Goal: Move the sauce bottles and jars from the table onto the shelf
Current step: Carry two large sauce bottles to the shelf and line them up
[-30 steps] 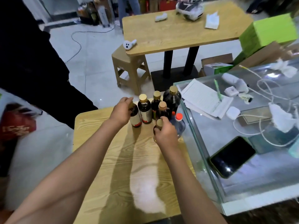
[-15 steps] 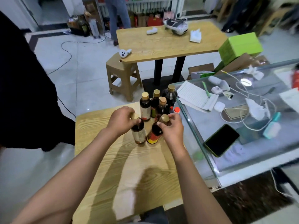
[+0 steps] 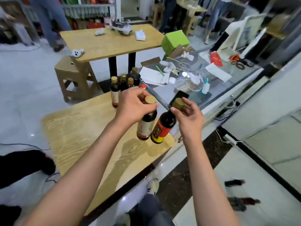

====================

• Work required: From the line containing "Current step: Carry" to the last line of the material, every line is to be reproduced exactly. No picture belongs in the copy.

• Exercise answer:
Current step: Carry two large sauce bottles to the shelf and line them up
[-30 steps] 
[-15 steps] 
[+0 steps] 

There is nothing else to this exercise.